Liverpool Biennial: compagna arte contemporanea
[ARTI VISIVE]
LIVERPOOL- Liverpool è fra le città inglesi, sicuramente quella che si differenzia maggiormente da Londra. La sua anima working class contamina nettamente la scena artistica, tanto che l’attenzione per le tematiche di ordine politico e sociale rappresenta ormai una costante della Biennale d’Arte Contemporanea, giunta ormai alla sua 6° edizione.
Touched, il titolo che le è stato assegnato: toccante, che smuove emozioni. La Biennale ha contagiato la città in un turbinio d’arte che l’ha invasa. Oltre alla Tate e agli altri spazi comunemente adibiti all’arte, buona parte delle opere sono state allestite in spazi assolutamente non usuali. Così la cattedrale, locali, negozi e persino alcune case private sono diventati un atelier cittadino. Addirittura la chiesa bombardata di St. Luke, allestita ad arte da un gruppo di attivisti locali, e gli spazi occupati di S.Q.A.T., collettivo che reclama – e si prende – spazi per l’arte nelle sedi commerciali in disuso, hanno partecipato alla kermesse, pur proponendosi come spazi autogestiti.
Touched si è detto, e come non partire da Liverpool stessa, per avere una certa aria di drammaticità. Una città che incarna uno scontro fra l’anima decadente della città “vecchia” – con i suoi simboli del passato come il porto, le warehouse, le fabbriche dismesse con le insegne ormai sbiadite – ormai sovrastata dalla spinta soverchiante impressa dal cambiamento dell’assetto socio-economico.
E’ forse per questa ragione che l’opera di maggior valore è sicuramente Touch and Go, una geniale clip realizzata da Cristina Lucas, che pone l’accento su questo contrasto.
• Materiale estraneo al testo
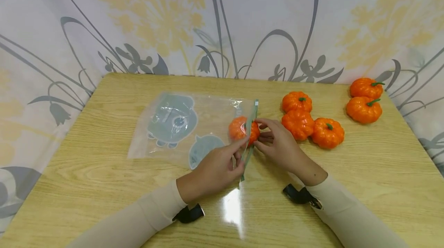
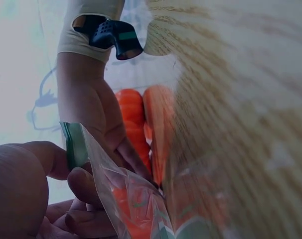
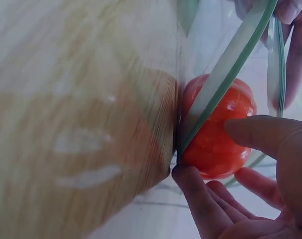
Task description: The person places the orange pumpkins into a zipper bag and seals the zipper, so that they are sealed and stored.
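Observation:
A clear zip bag (image 1: 216, 111) with pale blue animal prints lies flat on the table, its green-edged mouth toward the right. My left hand (image 1: 220, 167) pinches the near part of that mouth; the green strip (image 2: 77, 144) shows between thumb and fingers in the left wrist view. One small orange toy pumpkin (image 3: 223, 127) sits in the mouth, partly behind the clear film and partly outside it. From the right, my right hand (image 1: 282, 147) holds this pumpkin, thumb on one side and fingers at the other.
Three orange pumpkins, among them a front one (image 1: 327, 133), sit close together right of my right hand. Two more, the nearer one (image 1: 364, 110), stand at the table's (image 1: 104, 201) far right. A patterned curtain (image 1: 243, 20) hangs behind the table.

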Demonstrator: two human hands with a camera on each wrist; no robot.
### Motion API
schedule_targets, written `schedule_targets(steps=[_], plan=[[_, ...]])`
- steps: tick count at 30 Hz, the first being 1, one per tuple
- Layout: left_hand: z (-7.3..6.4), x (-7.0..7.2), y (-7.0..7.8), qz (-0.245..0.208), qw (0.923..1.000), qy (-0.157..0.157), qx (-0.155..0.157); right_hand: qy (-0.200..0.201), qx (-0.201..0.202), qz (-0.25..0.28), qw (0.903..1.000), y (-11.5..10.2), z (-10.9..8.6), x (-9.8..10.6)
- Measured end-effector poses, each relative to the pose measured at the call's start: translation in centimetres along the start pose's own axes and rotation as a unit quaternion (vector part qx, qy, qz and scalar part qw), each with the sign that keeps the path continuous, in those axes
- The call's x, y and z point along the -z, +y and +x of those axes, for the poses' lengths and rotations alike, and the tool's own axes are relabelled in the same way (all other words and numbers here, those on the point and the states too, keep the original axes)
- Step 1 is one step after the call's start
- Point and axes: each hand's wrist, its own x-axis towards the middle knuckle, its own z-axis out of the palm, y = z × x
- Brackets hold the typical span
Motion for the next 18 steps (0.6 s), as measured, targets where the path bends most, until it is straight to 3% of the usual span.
schedule_targets(steps=[6, 18], plan=[[-0.04, -0.06, 0.07, 0.002, 1.0, -0.003, -0.002, 0.004, -0.02, 0.007, 0.9998, 0.0, 0.11, -0.01], [0.04, -0.01, -0.26, 0.006, 1.0, 0.001, -0.005, -0.003, -0.012, 0.012, 0.9999, -0.4, 0.2, 0.04]])
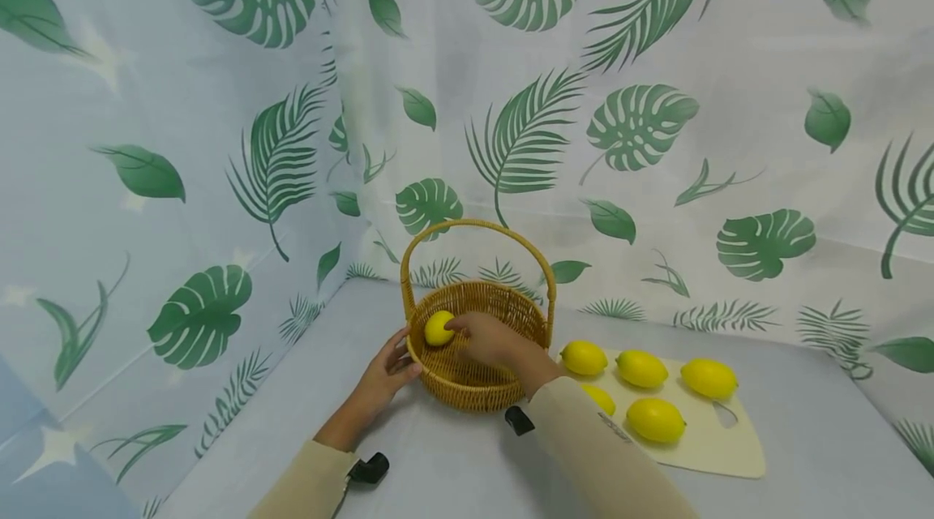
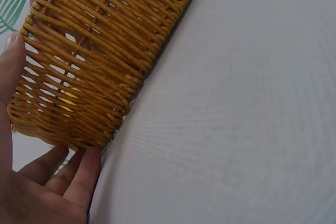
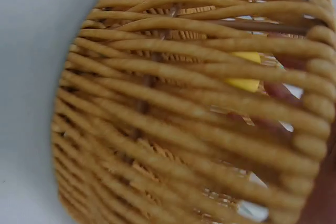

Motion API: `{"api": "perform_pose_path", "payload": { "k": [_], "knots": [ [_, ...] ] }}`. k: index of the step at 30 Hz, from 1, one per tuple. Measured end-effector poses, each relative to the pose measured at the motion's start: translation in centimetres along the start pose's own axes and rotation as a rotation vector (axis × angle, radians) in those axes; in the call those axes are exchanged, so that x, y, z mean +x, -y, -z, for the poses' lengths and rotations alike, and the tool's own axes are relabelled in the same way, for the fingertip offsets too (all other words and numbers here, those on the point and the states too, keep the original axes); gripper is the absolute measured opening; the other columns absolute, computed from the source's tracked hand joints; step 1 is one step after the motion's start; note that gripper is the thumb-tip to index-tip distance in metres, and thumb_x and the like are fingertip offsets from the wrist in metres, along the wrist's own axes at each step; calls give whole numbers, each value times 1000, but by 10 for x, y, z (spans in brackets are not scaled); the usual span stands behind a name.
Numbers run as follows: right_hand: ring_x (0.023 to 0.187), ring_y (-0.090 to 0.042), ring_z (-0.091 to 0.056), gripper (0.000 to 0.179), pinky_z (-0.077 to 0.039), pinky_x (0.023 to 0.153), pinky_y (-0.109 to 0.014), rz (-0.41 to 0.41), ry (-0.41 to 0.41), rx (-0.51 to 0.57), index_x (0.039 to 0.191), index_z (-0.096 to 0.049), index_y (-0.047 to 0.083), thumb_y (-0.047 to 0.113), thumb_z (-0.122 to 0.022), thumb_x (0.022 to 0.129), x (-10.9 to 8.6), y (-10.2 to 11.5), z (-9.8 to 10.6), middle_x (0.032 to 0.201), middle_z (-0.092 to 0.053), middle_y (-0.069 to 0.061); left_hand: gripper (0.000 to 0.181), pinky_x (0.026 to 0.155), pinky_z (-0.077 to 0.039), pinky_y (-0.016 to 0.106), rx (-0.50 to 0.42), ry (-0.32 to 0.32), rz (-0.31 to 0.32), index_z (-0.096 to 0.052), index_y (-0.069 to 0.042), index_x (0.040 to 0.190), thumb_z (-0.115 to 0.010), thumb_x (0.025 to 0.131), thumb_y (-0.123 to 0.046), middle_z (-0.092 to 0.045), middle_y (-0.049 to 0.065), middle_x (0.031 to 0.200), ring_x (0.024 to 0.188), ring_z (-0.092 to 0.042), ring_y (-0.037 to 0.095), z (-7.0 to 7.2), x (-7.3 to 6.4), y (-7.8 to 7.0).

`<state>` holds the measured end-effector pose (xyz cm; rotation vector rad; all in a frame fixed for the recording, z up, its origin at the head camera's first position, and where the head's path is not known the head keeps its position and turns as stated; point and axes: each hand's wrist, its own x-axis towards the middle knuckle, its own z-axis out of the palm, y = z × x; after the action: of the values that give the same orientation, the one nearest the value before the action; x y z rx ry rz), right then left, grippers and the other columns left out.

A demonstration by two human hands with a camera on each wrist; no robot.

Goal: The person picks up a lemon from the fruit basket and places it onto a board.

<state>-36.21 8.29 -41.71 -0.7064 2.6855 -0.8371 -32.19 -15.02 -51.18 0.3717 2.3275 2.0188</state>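
A brown wicker basket (image 1: 467, 396) with a tall arched handle stands on the table. My left hand (image 1: 381, 385) holds its left side, and in the left wrist view the thumb (image 2: 11, 69) lies by the rim while the fingers bend against the woven wall. Inside the basket my right hand (image 1: 490, 340) holds a yellow lemon (image 1: 438, 329) by its right end, near the left inner wall; the thumb is hidden. Through the weave, the right wrist view shows a patch of the lemon (image 3: 245, 83) and parts of the fingers.
To the right of the basket lies a cream cutting board (image 1: 718, 450) with a handle hole. Several lemons (image 1: 655, 420) rest on it, one partly behind my right sleeve. A leaf-printed cloth (image 1: 657, 219) hangs behind and at the left of the pale table (image 1: 438, 470).
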Motion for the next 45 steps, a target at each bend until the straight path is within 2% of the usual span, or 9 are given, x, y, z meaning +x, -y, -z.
{"api": "perform_pose_path", "payload": {
  "k": [10,15,22,26,29,33,38,41,45],
  "knots": [
    [124,-21,-49,51,-40,104,-43,-12,4,30,137,-57,16,14,-73,88,15,6,-21,133,-56,-1,72,103,-40,51,-13,8,1,-26,-24,155,-66,95,-15,-33,23,151,132,-40,39,2,-6,6],
    [116,-19,-52,52,-41,101,-42,41,-32,-10,136,-58,16,13,-74,87,23,15,-27,129,-57,-2,74,104,-38,51,-16,20,-13,-26,-26,155,-68,94,-21,-30,21,153,133,-40,38,3,-6,7],
    [133,-27,-40,61,-37,106,-45,14,-48,-102,142,-51,14,14,-75,86,35,22,-29,147,-41,-9,75,102,-40,51,-20,44,-39,-24,-25,155,-67,94,-22,-32,21,152,133,-40,38,2,-1,5],
    [138,-29,-33,66,-31,110,-45,-4,-39,-132,147,-44,12,16,-73,87,37,21,-32,151,-38,-10,75,102,-40,51,-16,51,-50,-23,-25,156,-67,95,-23,-31,22,152,133,-39,39,0,0,6],
    [139,-30,-31,69,-32,110,-46,-27,-58,-139,149,-41,12,16,-72,88,37,19,-34,153,-34,-11,76,102,-39,52,-17,58,-53,-22,-24,156,-66,95,-24,-30,23,152,134,-38,40,0,0,7],
    [136,-36,-33,68,-38,104,-51,-74,-121,-107,148,-44,14,14,-74,86,38,16,-36,150,-33,-15,75,103,-38,51,-21,52,-35,-24,-25,156,-67,94,-23,-30,21,153,134,-38,37,-1,0,6],
    [128,-37,-42,61,-42,100,-50,-104,-188,-121,141,-53,12,12,-75,84,40,16,-35,141,-41,-19,74,103,-38,51,-11,30,-36,-26,-26,155,-68,94,-23,-32,21,152,134,-39,36,0,0,2],
    [120,-32,-49,61,-45,96,-45,-105,-160,-137,141,-52,10,6,-72,83,41,16,-34,138,-45,-18,74,103,-39,51,-2,25,-39,-26,-25,155,-68,94,-23,-32,21,152,133,-40,37,1,1,1],
    [117,-28,-54,61,-46,95,-43,-86,-81,-96,143,-48,9,-1,-63,85,39,14,-34,135,-53,-14,75,103,-38,52,-5,23,-39,-25,-23,155,-68,94,-21,-31,23,152,133,-39,38,2,1,2]
  ]
}}
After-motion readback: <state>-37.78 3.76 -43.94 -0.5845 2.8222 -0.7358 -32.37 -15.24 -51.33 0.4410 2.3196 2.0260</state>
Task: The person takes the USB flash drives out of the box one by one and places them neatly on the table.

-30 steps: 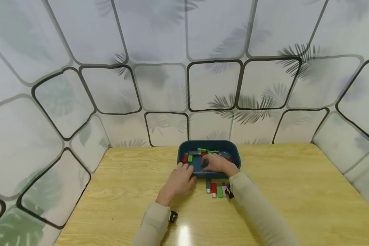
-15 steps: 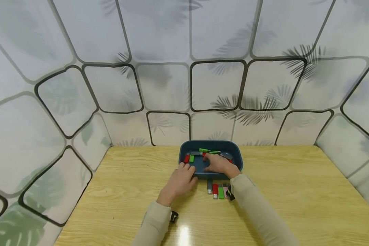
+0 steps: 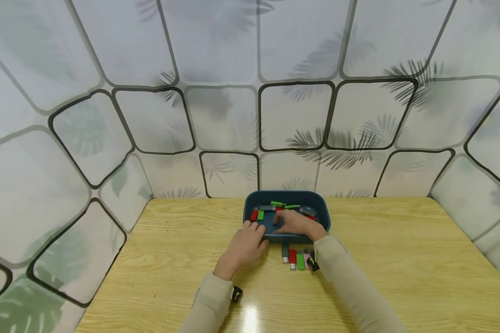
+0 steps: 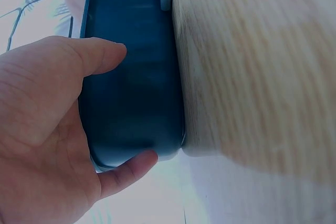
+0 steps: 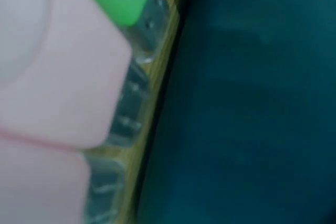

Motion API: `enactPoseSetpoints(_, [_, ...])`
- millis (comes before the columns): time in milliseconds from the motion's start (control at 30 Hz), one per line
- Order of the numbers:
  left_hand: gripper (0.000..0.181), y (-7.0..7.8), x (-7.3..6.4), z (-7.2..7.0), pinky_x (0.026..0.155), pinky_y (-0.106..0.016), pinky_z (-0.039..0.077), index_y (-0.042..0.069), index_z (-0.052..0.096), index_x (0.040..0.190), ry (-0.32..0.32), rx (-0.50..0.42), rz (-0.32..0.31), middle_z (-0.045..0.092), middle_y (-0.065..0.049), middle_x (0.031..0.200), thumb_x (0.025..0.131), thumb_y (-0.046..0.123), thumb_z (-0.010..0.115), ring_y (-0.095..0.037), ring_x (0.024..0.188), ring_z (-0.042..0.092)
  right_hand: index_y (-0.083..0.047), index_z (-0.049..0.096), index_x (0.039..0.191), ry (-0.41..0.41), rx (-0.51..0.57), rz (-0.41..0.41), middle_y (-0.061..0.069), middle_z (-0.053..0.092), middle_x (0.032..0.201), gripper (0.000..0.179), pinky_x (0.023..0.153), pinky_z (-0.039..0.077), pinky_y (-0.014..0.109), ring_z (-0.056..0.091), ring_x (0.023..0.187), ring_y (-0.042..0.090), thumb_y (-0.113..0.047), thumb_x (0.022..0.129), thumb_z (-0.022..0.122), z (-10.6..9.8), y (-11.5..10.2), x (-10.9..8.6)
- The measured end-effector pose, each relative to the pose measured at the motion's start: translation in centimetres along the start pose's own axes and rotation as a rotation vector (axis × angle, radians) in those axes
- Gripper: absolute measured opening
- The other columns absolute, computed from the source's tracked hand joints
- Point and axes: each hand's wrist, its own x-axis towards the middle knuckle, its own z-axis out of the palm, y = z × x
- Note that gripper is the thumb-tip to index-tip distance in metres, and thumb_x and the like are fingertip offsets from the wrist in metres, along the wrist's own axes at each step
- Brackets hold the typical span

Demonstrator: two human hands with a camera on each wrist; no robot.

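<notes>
A dark blue plastic bin stands at the back of the table with several USB flash drives inside. My left hand grips its front left corner, the fingers over the rim; in the left wrist view the thumb lies against the outer wall. My right hand reaches into the bin with curled fingers, a red USB flash drive at the fingertips. In front of the bin lies a row of flash drives: grey, red, green and pink. The right wrist partly hides the row's right end.
Inside the bin, a red drive and a green drive lie at the left, and more green ones at the back. A patterned backdrop rises behind the wooden table.
A red flash drive now shows at my right fingertips, where bare bin floor showed before. My left hand stays on the bin. The head view has shifted slightly.
</notes>
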Motion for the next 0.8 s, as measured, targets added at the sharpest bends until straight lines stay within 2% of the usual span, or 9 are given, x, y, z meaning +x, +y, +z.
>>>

L’artista spagnola ha riunito un’arzilla e spensierata combriccola di vecchietti, soprattutto ex operai, sindacalisti ed attivisti politici degli anni ‘80, tutta gente che 30 anni fa ha lottato in prima fila contro il vento thatcheriano che soffiava sull’Inghilterra. Poi, ha individuato un bersaglio simbolico: il rudere di Europleasure, uno shopping center emblema del cambiamento dei tempi, di quando si diminuivano i posti di lavoro nei cantieri navali e crescevano come funghi gli outlet. Tirando in ballo le emozioni, entrano in gioco anche le pulsioni ironicamente, l’idea dell’artista è stata proprio quella di permettere a questi “vinti” di avere la loro rivincita, dando sfogo ad una tentazione che forse tante volte li ha assaliti: prendere a sassate questo mostro, simbolo di una città che non era più la loro, nell’assoluta tranquillità di una passeggiata mattutina.
Ma la vena ispiratrice di natura politica non si esaurisce qui. L’interminabile vetrina dello spazio espositivo principale in Renshaw Street – un immenso edificio dismesso occupato dalla Biennale – si affaccia sulla via principale in cui sono esposti lavori in aperta polemica contro lo strapotere dei media, la politica colonizzatrice delle multinazionali nei paesi del Sud e il problema del climate change. Una delle opere più creative è stata Bridging Home, del coreano Do Ho Suh, che ha veicolato un messaggio divertente ed impegnato allo stesso tempo. Per protestare contro l’asfissia delle conglomerazioni urbane e della cementificazione selvaggia, che colpisce soprattutto la sua città natale, Seul, ha costruito una casa di legno in sospensione fra due case, destando nell’osservatore che cammina per la città un certo shock. Degna di menzione è anche l’opera del pittore albanese Edi Hila ed il suo La Mamma. In questa tela l’artista è riuscito a comprimere in una posa sofferente del corpo dell’anziana donna un dolore ed una rassegnazione capaci di trasmettere una carica emotiva incredibile. In questo ritratto non c’è solo l’amore di un figlio, ma anche il grigiore del regime comunista in Albania e la perdita di riferimenti che la sua caduta comportò.
Touched ha colpito nel segno, è stato un evento che ha mobilitato un’intera città, che per circa 2 mesi attirando visitatori da tutta Europa. Ma soprattutto, ha mostrando anche un lato dell’arte contemporanea che riesce anche a parlare di attualità e non soltanto sviluppando una dimensione preziosissima, ma talvolta fin troppo intimista.